Women and liberals love catastrophes or the appearance thereof. It fills them with drama and purpose.

Elizabeth Weil, climate reporter, writes Nov.8 for New York magazine:

How to Live in a Catastrophe

Hello, excuse me, are you lost? Not in physical space or in your personal life — just kind of cosmically unmoored? It seems like we’re in a catastrophe. I mean, obviously we’re in a catastrophe.

Our clown-car democracy. Our warm embrace of surveillance capitalism. Dobbs. Just days ago, Elon Musk bought Twitter and the fascists openly rejoiced. Six months ago, a teenager killed 19 kids and two teachers in Uvalde, Texas, while hundreds of law-enforcement officers stood around. Plus the big granddaddy catastrophe of them all, the planetary crisis. The planetary crisis … what a term. Your life is still stable enough that you’re reading magazine articles. You’ve got that huge lucky fact going for you. But even so, how could a person possibly stay sane and oriented? How could a person think straight and well in a moment such as this?

You try. You really do. You’re an A-minus person, maybe B-plus. You sweat out the record-high temperatures this summer in Shanghai or London or Anaheim or Salt Lake City or Sacramento.

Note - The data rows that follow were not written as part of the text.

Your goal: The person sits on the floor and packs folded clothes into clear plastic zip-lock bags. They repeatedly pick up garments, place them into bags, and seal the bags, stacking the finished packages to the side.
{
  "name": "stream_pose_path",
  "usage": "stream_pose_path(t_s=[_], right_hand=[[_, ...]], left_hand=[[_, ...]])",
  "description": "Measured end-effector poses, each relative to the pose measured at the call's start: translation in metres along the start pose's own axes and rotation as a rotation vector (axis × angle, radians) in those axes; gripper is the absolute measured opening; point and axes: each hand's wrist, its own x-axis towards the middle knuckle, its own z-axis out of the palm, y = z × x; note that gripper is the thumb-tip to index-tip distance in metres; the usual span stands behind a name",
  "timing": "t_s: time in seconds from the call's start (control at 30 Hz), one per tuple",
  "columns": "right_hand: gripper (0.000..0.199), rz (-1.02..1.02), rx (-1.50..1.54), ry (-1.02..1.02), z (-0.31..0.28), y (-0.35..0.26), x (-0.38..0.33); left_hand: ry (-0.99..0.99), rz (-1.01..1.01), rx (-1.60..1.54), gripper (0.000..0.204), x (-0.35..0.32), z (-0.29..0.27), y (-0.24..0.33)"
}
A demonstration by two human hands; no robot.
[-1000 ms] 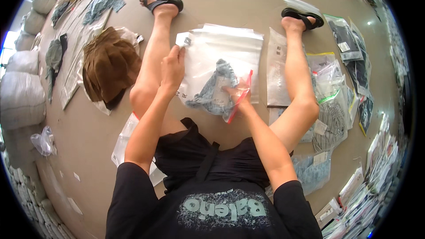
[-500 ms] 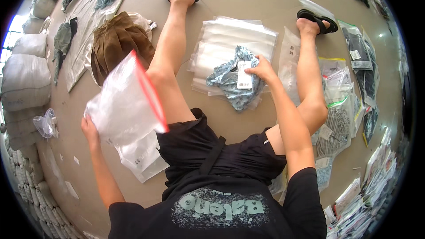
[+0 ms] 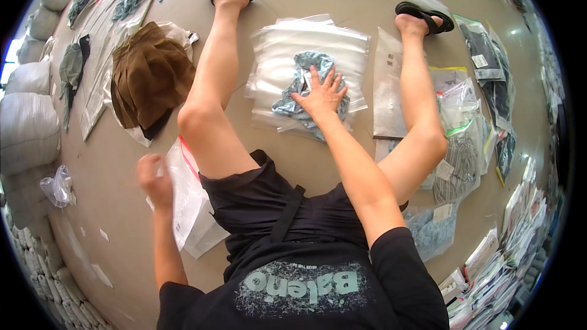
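Observation:
My right hand (image 3: 321, 95) lies flat with fingers spread on a crumpled light-blue patterned garment (image 3: 286, 106). Beneath that garment is a stack of clear plastic bags (image 3: 269, 46) on the floor between my legs. The garment's white tag is mostly covered by my fingers. My left hand (image 3: 155, 178), smeared by motion, is raised beside a clear plastic bag with a red zip edge (image 3: 182, 205). That bag rests by my left thigh, overlapping another clear bag (image 3: 208, 237).
A brown pleated skirt (image 3: 147, 79) lies beyond my left knee. Bagged garments (image 3: 461, 168) lie beside my right leg, with stacked packages (image 3: 520, 238) farther right. White bales (image 3: 27, 131) line the left side. A crumpled clear plastic piece (image 3: 56, 187) sits near them.
My left hand has let go of the red-edged bag, which now lies by my left thigh. My right hand has gone from gripping the garment's tag to pressing flat on the garment.

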Motion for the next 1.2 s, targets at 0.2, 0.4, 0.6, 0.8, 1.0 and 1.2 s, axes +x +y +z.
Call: stream_pose_path(t_s=[0.2, 0.4, 0.6, 0.8, 1.0, 1.2], right_hand=[[0.072, -0.111, 0.267, 0.103, 0.003, 0.025, 0.018], [0.046, 0.116, 1.542, -0.106, -0.065, 0.137, 0.047], [0.042, -0.016, 2.306, -0.277, -0.138, 0.220, -0.006], [0.069, -0.695, 0.907, 0.048, -0.171, 0.167, -0.069], [0.068, -0.757, 0.385, -0.063, -0.166, 0.143, -0.108], [0.047, -0.792, 0.188, 0.116, -0.158, 0.130, -0.102]], left_hand=[[-0.766, 0.493, -0.222, 0.021, 0.052, 0.153, 0.175], [-0.725, 0.703, -0.102, 0.030, 0.030, 0.272, 0.243], [-0.754, 0.858, 0.112, 0.018, 0.008, 0.304, 0.268], [-0.957, 0.718, -0.136, 0.015, 0.043, 0.308, 0.228], [-0.914, 0.641, -0.438, 0.014, 0.092, 0.249, 0.236], [-0.672, 0.908, -0.329, 0.008, 0.111, 0.205, 0.231]])
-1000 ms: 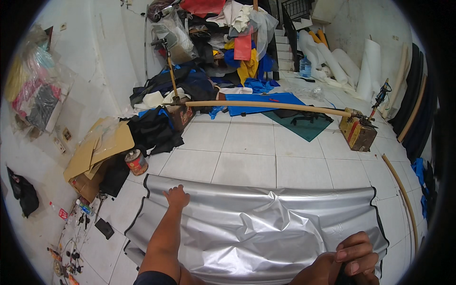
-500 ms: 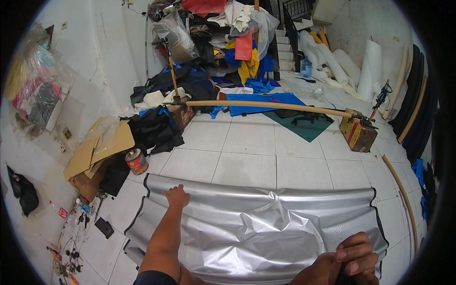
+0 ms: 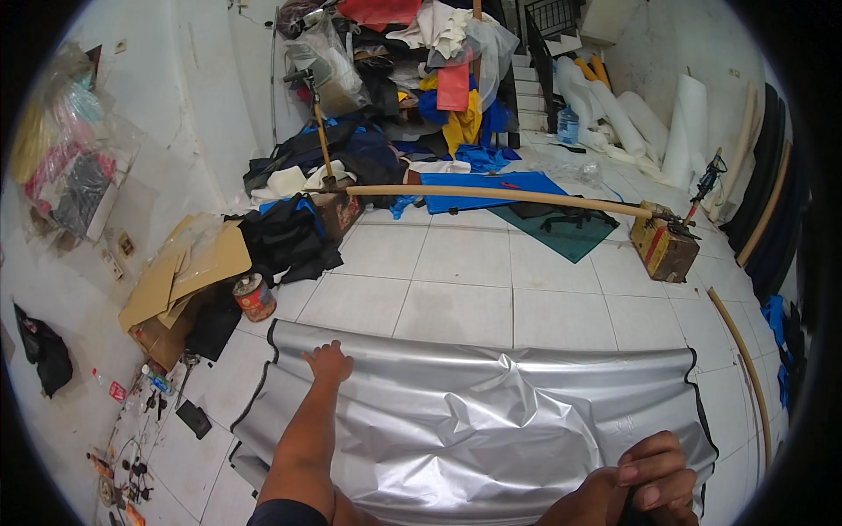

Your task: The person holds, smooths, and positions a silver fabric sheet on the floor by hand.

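A wide silver sheet [image 3: 421,412] with dark edging lies over the floor in front of me, creased and puckered around its middle. My left hand [image 3: 330,361] rests flat on it near its far left edge, fingers spread, holding nothing. Close to me at the lower right, my right hand [image 3: 653,473] is raised above the sheet with its fingers curled together. Whatever those fingers pinch, if anything, is hidden from this side.
Beyond the sheet a long tan tube [image 3: 491,195] spans between two weathered boxes, the right one yellowish [image 3: 662,250]. Flattened cardboard [image 3: 189,263], a rusty can [image 3: 254,298] and a black phone-like slab [image 3: 193,419] lie left. A curved tan tube [image 3: 745,359] lies right.
Almost nothing differs. The view has shifted very slightly, while both hands and the silver sheet keep their places.
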### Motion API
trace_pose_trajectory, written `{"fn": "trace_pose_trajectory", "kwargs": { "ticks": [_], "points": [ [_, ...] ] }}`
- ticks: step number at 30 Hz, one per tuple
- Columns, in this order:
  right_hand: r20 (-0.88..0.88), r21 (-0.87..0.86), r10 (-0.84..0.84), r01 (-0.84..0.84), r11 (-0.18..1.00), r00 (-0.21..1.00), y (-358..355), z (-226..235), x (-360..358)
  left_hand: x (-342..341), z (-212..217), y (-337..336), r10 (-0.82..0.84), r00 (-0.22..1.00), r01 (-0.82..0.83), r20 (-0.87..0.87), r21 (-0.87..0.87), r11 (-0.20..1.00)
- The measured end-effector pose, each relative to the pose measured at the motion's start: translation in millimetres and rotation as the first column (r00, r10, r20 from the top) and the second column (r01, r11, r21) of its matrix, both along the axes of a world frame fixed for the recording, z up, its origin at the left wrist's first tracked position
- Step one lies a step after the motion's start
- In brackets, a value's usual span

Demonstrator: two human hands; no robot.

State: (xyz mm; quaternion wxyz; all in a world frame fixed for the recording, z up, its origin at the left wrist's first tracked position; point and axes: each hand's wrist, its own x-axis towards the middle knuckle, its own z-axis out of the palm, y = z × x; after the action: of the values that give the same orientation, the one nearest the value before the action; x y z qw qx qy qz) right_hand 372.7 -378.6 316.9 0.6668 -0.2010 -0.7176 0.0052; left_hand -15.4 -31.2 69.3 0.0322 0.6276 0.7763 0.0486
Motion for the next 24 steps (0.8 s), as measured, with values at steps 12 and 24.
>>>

In 2014, Joel Kotkin described this mentality:

In ways not seen since at least the McCarthy era, Americans are finding themselves increasingly constrained by a rising class—what I call the progressive Clerisy—that accepts no dissent from its basic tenets. Like the First Estate in pre-revolutionary France, the Clerisy increasingly exercises its power to constrain dissenting views, whether on politics, social attitudes or science.
The rise of today’s Clerisy stems from the growing power and influence of its three main constituent parts: the creative elite of media and entertainment, the academic community, and the high-level government bureaucracy.
The Clerisy operates on very different principles than its rival power brokers, the oligarchs of finance, technology or energy. The power of the knowledge elite does not stem primarily from money, but in persuading, instructing and regulating the rest of society. Like the British Clerisy or the old church-centered French First Estate, the contemporary Clerisy increasingly promotes a single increasingly parochial ideology and, when necessary, has the power to marginalize, or excommunicate, miscreants from the public sphere.

In his book-in-progress, Conservative Claims of Cultural Oppression:
The Nature and Origins of Conservaphobia
, Rony Gulmann writes:

* Unlike the old French First Estate, the progressive Clerisy is not an official institution with a formal membership list. But conservative claimants of cultural oppression believe that it is all the more insidious for this very reason. Enjoying the plausible deniability provided by a façade of democratic idealism, the liberal elites have quietly colonized a host of powerful social institutions—the judiciary, academia, public public schools, large foundations, the media, entertainment, and others—through which they now pursue unofficially what earlier clerisies had to pursue officially. They do not marginalize or excommunicate in the name of some codified orthodoxy like Catholic teaching or Talmudic law. But conservatives believe that the cumulative social prestige arrogated by this “rising class” is the functional equivalent of such an orthodoxy, imbuing the liberal elites’ pronouncements with a special power to cut off debate and silence dissent. Seeking above all to maintain this power, this new secular priesthood will badger, scold, and bully all who defy it. And this means conservatives.

* Despite their official egalitarianism, liberals believe in their heart of hearts that they enjoy a more self-regulating and self-transparent form of human agency than has been attained by conservatives, the “bitter clingers” lost in a hallucinatory world of imaginary cultural villains.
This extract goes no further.